I hit the streets twice last week, once before New Year’s Day and once after. The first time I had a helpful driver and was graced with unexpected good weather, which was miraculous considering the rain storms last month. I was able to give away two boxes of bread and sandwiches generously donated by my market sponsor and did so around East Hastings near Potters Place Mission. As always, the sweet breads and sandwiches were the most popular and were gone within seconds, while the wholesome ones were less well received due to their grainy/hard texture. I felt cheerful as it was the holidays, and people were receptive and enthusiastic. A young man standing by a parking meter saw us and waited for us to return to the car to thank us for what we were doing. It was hard not to smile, especially after exchanging so many holiday wishes, and my driver noticed how giggly I was for the rest of the night.
The second time was right after New Year’s, and I decided to roam the areas close to the affluent neighborhoods. A girl from my bakery sponsor told me that she recently did something similar by giving out a few bags of leftover sweet tarts. She said it made her feel really “fuzzy inside” to see that a man took a bag not for himself, but to pass it out to his friends. I noticed that like her, there are signs that people are becoming more willing to give. Perhaps it was the holiday spirits at work 🙂
I made simple jam & honey sandwiches to pass out, but noticed that many were more cold than hungry. For example, from what a group of youth outside the clubs on Granville and others told me, they were more troubled by the weather in the past few months. I have a friend who occasionally volunteers for a clothing drive down at Hastings, and we have been planning to combine our efforts later this month.
I thought it was going to be a rather uneventful night when I noticed a jarring sight right on Burrard: A person on the sidewalk had their face down and did not move at all even when I approached. At first I thought the person may simply be resting, but when I returned to the same spot later that night I noticed they remained in the same position. It was close to freezing point that night, and even in my winter jacket and blood circulating from walking I felt numb, so I could not imagine the pain that person must be in from staying in such an awkward position for so long in the cold. I remembered a woman who used to occupy the same spot told me that when she was sleeping, it was alright to leave her alone and not check on her, so I simply left the sandwiches on the bedding.
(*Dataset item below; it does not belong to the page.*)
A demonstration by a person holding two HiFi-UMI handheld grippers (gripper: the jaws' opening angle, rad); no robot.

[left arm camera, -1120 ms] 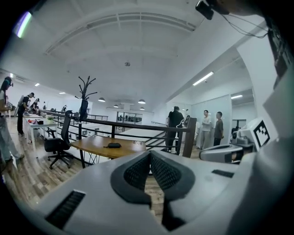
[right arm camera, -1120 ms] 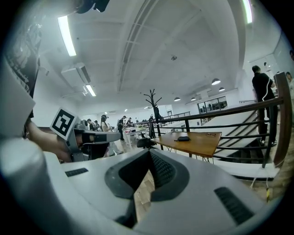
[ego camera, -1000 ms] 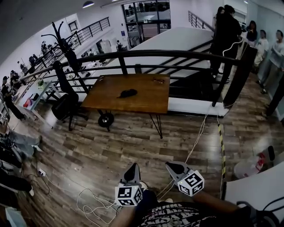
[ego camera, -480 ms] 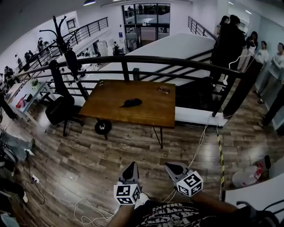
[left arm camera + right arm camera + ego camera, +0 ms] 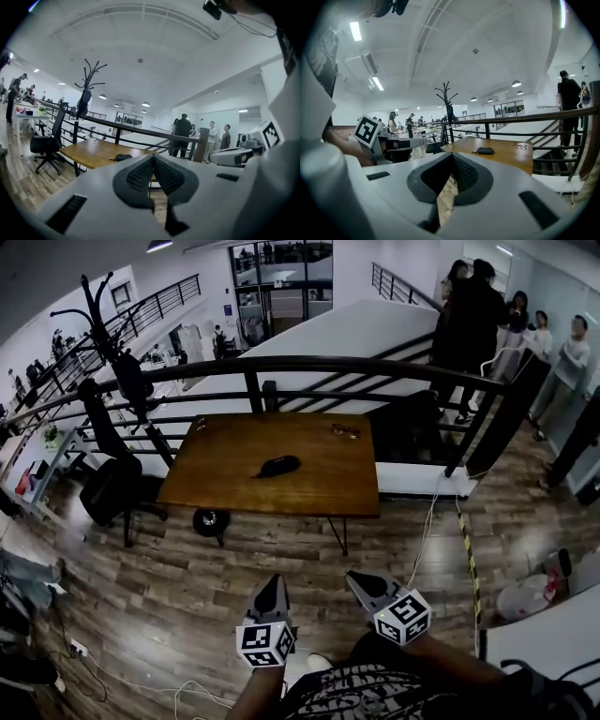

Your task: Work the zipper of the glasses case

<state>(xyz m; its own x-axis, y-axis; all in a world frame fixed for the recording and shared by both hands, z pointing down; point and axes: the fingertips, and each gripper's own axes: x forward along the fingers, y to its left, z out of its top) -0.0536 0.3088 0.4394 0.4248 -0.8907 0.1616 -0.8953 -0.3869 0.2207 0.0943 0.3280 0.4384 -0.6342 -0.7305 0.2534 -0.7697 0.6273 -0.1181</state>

A couple of blocks down from this person, I talked to a man with a Scottish(?) accent holding a sign telling that he has HIV. I had nothing to pass out anymore, so just simply wanted to point him out to some resources downtown. However, he told me that the very place I directed him to was “homophobic”, which was saddening to hear, as I always had good impressions of the organization when I volunteered there. I think it must have been the expression I had on my face, but he kept reassuring me that I did not have to do anything for him nor for anybody else. He told me that many people do have the capacity to give (i.e., “they carry plastics”) and are willing to be charitable, but there are also many who do not. For now, he was fine where he was and insisted that he did not need anything from me. He allowed only for me to give him holiday wishes.
Unlike the first night, I went home with a heavy heart drained of most of my holiday cheer.
Talking to the man with HIV left me feel unsettled; I chewed over his words, his tone, and his expression for the entire night and felt apologetic for what must have been perceived as “pity” to him. I was confused by what kind of attitude I should hold towards people less privileged and became troubled by many questions, most of which centred around the possibility of offending the very people I try to help. Pity? Sympathy? Do I even have the right to help? I wonder if that is what made some of them who accepted my “charity” before avoid eye contact when I later walk down the same streets, even when I was not passing out food. Some regulars who recognize me have come to expect me, while there are others who blatantly avoided me despite the last time I saw them they were overwhelmingly receptive. I have learned to politely respect their boundaries and to be more discreet about approaching them with offerings of food or other aid but talking to the man last week stirred up the heavy feelings again.
Amidst my rumination, it also suddenly struck me that the person on Burrard may have had hypothermia. It was a horrible realization for me, and for the first time I felt scared about the experience. Notwithstanding my personal, professional/academic experiences, I had witnessed many heartbreaking scenes over the past year through this work; however, it was the first time I saw someone possibly dying or already dead in a public place. I was not afraid of the more impoverished and supposedly more “dangerous” neighborhoods in downtown Vancouver, and I was certainly not new to death (unfortunately), but witnessing a potential one happening out of desperate situations right before me was frightening. Due to the night scenes people often can be found lying on the downtown streets drunk, but this one was due to the cold. I regretted not having the courage to check on the person more closely and felt deeply ashamed of my cowardice and ineffectiveness. Each time I hit the streets was a somber experience, but I wonder if perhaps I am still too naive to the human conditions. I want to be stronger and to effect more changes – I think that will be part of my New Year’s resolution for this little movement I started.